Nel ricordo della strage di Cutro è stato inaugurato all’Università della Calabria il nuovo anno accademico 2023/2024 del Dipartimento di Scienze politiche. “Riemergere da Cutro” è il titolo del convegno, durato dal 23 al 27 ottobre, che ha riacceso i riflettori sul naufragio del 26 febbraio scorso. Un disastro che si poteva evitare con un intervento tempestivo da parte delle autorità competenti: delle circa 200 persone a bordo dell’imbarcazione invece, soltanto 80 sono arrivate vive sulle coste calabresi.
L’iniziativa ha previsto una serie di interventi da parte di diversi docenti del dipartimento, associazioni e testimoni diretti, che hanno avuto come obiettivo raccontare, inquadrare e spiegare agli studenti il fenomeno delle migrazioni da diverse prospettive disciplinari, allargando lo sguardo, attraverso un approfondimento mirato, a partire dalla tragedia che ha sconvolto, in particolare, l’opinione pubblica calabrese.
Le giornate sono state immersive e a tratti toccanti; per la rilevanza del tema trattato e perché si è costruito uno spazio collettivo di rielaborazione di un trauma che ha riguardato tutti e a cui sicuramente andava dato il giusto peso e importanza, soprattutto all’interno di un dipartimento di Scienze Politiche, in cui la costruzione di competenza e coscienza civica non possono essere disgiunte (anche se questo è un presupposto che dovrebbe valere per tutte le discipline).
Il “viaggio” durato cinque giorni ha prodotto numerosi spunti di riflessione, dalla constatazione della discrasia, in campo giuridico, tra norma e realtà, e l’introduzione della categoria del migrante ambientale, che “fugge” per necessità di sopravvivenza (ma apparentemente non è lo stato ad avere la responsabilità di creare condizioni sfavorevoli per la permanenza in un determinato territorio), e dunque problematizza la distinzione netta tra migranti politici e migranti economici, laddove i secondi non sono ritenuti dal legislatore meritevoli di protezione internazionale perché è assente un agente di persecuzione; alla sottolineatura della natura non emergenziale della migrazione, che è invece un fenomeno strutturale e soprattutto non eccezionale, che non minaccia la vita umana e la stabilità dei sistemi, ma mette alla prova il modo in cui “sono stati concepiti i processi di sviluppo e cittadinanza”.

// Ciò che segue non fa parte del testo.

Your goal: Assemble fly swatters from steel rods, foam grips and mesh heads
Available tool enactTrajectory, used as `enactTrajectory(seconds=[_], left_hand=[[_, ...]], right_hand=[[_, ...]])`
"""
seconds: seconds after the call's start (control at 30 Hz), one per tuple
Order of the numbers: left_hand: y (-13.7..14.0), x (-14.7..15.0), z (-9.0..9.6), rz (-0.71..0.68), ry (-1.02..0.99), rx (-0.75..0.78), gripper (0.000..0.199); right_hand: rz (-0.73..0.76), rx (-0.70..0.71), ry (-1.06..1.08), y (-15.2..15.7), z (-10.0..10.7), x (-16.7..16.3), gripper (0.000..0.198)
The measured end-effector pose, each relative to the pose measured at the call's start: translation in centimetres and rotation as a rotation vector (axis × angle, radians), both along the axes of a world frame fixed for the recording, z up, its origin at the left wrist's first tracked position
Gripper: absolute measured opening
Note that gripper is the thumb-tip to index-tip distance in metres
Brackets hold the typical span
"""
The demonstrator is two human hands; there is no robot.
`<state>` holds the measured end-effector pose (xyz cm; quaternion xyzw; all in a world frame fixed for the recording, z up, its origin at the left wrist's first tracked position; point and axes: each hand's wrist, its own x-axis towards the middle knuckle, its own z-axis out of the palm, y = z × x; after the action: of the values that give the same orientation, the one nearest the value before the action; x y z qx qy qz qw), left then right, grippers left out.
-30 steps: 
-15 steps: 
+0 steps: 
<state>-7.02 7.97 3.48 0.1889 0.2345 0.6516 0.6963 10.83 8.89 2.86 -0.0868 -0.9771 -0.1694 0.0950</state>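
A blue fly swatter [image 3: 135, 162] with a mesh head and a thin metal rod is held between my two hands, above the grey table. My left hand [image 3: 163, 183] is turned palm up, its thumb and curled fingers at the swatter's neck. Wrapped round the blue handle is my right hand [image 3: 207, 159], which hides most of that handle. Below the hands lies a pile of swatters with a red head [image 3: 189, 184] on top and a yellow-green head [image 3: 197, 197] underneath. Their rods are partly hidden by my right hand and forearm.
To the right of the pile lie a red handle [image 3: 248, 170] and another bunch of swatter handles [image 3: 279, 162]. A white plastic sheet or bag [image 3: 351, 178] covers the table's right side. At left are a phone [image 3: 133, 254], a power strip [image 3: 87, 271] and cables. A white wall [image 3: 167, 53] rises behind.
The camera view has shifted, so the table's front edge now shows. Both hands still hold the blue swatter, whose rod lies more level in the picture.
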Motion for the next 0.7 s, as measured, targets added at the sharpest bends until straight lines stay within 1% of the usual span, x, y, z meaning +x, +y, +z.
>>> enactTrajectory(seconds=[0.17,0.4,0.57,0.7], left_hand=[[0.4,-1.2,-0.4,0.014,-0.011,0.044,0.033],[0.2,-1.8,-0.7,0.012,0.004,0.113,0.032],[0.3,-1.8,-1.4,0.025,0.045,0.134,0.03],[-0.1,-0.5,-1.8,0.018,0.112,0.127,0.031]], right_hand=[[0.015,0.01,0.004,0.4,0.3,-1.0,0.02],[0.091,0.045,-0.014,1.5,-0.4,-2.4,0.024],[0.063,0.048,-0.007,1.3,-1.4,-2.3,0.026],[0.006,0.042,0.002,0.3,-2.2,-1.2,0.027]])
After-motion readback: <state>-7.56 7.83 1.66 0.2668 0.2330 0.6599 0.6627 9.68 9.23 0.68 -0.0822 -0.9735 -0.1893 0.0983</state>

A proposito del ruolo del terzo settore e delle associazioni, che erano presenti al convegno e hanno avuto un ruolo di primo piano, il direttore del Dipartimento Ercole Parini ha voluto sottolineare l’importanza della “missione sociale” dell’università, che si deve riposizionare, con riferimento all’intervento nella questione migratoria; che deve essere un’università capace di “entrare nei processi, innescando processi di apprendimento reciproco”, che stia “a fianco delle persone, per fare davvero terza missione”, che può, per esempio, rinforzare il ruolo degli operatori del terzo settore, aprendo percorsi di formazione, mettendo così a disposizione competenze e incrementando allo stesso tempo la presenza concreta sul campo.